Dispositivo de los Mossos en Barcelona durante una redada en un narcopiso en el barrio del Raval.
05/08/2026 - 21:02 h.
2 min

No es la primera vez que advertimos de la situación crítica de Cataluña con las drogas. Las señales de peligro persisten. Y son diversas. ¿Es suficientemente consciente la población? ¿Son suficientemente conscientes las administraciones?

Las narcolanchas que antes llegaban a Galicia y al sur de la Península, ahora ya suben hasta las costas catalanas, de sur a norte. Las mafias de diferentes latitudes, desde América Latina hasta Italia, Europa del Este y el norte de África, han encontrado entre nosotros un territorio donde es fácil blanquear y traficar. Popularmente, hay una cierta y extraña tolerancia hacia el consumo de cocaína y cannabis –junto con otras sustancias, incluidas algunas muy nuevas y cambiantes–, con Barcelona como destino privilegiado de turismo festivo. Comienzan a ser habituales las noticias de asesinatos con armas de fuego relacionados con el tráfico de estupefacientes. Los cuerpos policiales, a pesar de hacer buen trabajo, advierten que la actividad delictiva en este campo está creciendo exponencialmente y que les faltan medios para un control efectivo.

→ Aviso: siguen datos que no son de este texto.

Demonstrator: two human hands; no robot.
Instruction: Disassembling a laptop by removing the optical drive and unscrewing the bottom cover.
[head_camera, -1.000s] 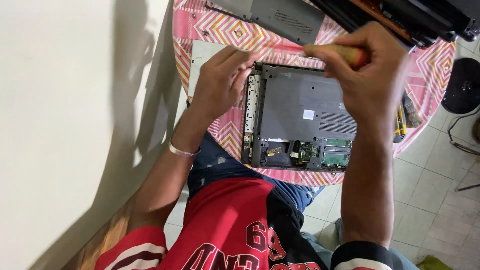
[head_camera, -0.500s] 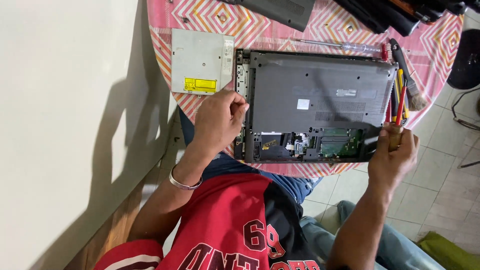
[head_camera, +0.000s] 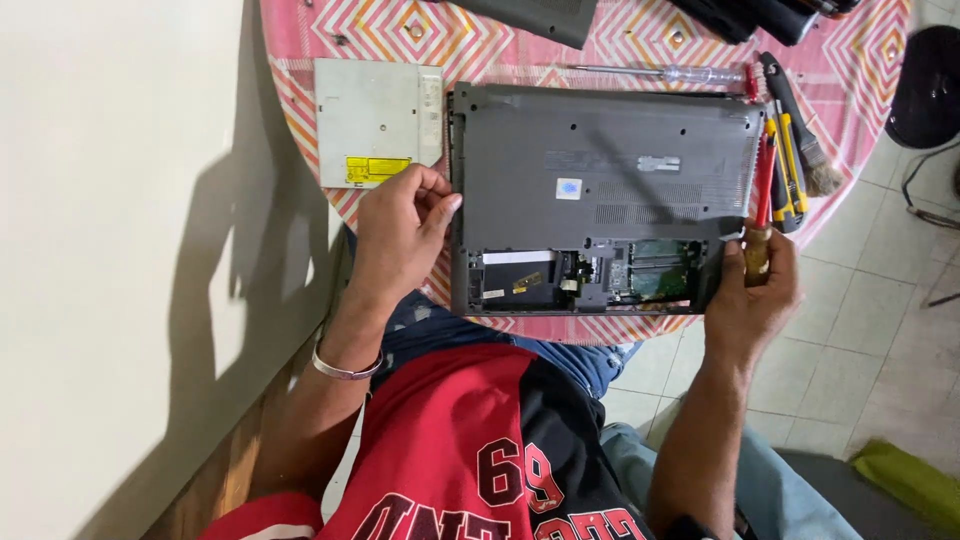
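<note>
A grey laptop (head_camera: 600, 170) lies upside down on a round table with a pink patterned cloth (head_camera: 300, 40). A bay along its near edge is uncovered and shows a green circuit board (head_camera: 660, 275). My left hand (head_camera: 400, 230) rests at the laptop's left edge, fingers loosely curled, just below a silver optical drive (head_camera: 375, 120) lying beside the laptop. My right hand (head_camera: 755, 285) is at the laptop's near right corner, closed on the wooden handle of a tool (head_camera: 757, 255) that lies among other tools.
A red-handled tool (head_camera: 766, 175), a yellow utility knife (head_camera: 793, 160) and a brush (head_camera: 805, 140) lie right of the laptop. A long clear-handled screwdriver (head_camera: 660, 72) lies behind it. Dark laptop parts (head_camera: 540, 15) sit at the far edge. A white wall is at left, a tiled floor at right.
My right hand came down from above the laptop, where it held a tool, to the laptop's near right corner. The left hand shifted slightly along the left edge. The view moved.
</note>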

Todo ello son indicios más que evidentes de que Cataluña, con Barcelona como epicentro y en el contexto de una España con diferentes puntos calientes, se está convirtiendo en un entorno relevante de redistribución de drogas a escala europea, una especie de hub logístico delictivo. Los tentáculos globales del mundo de la droga son sinuosos, con una hábil capacidad de penetración social. El modus operandi es conocido: se empieza por abajo, enrolando desde policías locales hasta trabajadores de sectores clave como las áreas portuarias, y se acaba llegando a figuras poderosas de las instituciones estatales. Estamos lejos de lo que sería un narcoestado, pero hay que tomar medidas en todos los terrenos para evitar que se avance hacia ese objetivo.

En este contexto, es relevante y positivo que el Ayuntamiento de Barcelona haya explicitado que la droga, junto a la vivienda, es uno de los principales problemas sociales que ahora mismo tiene la ciudad. Y por supuesto, su primer problema de seguridad. "La inmensa mayoría de los problemas de convivencia están relacionados con las drogas", ha afirmado el concejal Albert Batlle en la presentación del programa Druida de la Guardia Urbana. ¿En qué consistirá? Consistirá en identificar, monitorizar e intervenir de manera permanente sobre puntos de venta al por menor, narcopisos, fincas problemáticas y espacios de consumo. En la ciudad hay, por ejemplo, unos 200 clubes cannábicos, la mayoría con expedientes abiertos.

Pero el problema no se circunscribe solo a la capital. Este miércoles la Policía Nacional y la Oficina de Antiestupefacientes de Francia han desarticulado en Almenar (Segrià) un laboratorio que procesaba metanfetamina líquida en grandes cantidades. Se han detenido trece personas. Detrás está nada menos que el cártel de Jalisco Nueva Generación, con sede en Guadalajara y una de las principales mafias de la droga mexicanas, más grande actualmente que el cártel de Sinaloa.

Es una buena noticia que se haya interceptado este laboratorio, pero no lo es que el cártel de Guadalajara haya elegido Cataluña como lugar de implantación en Europa. Resulta imperativo que policial y socialmente se tome plena conciencia del peligro que el tráfico y el consumo de droga suponen para la sociedad catalana en términos de convivencia, salud y seguridad. Con las drogas, tolerancia cero.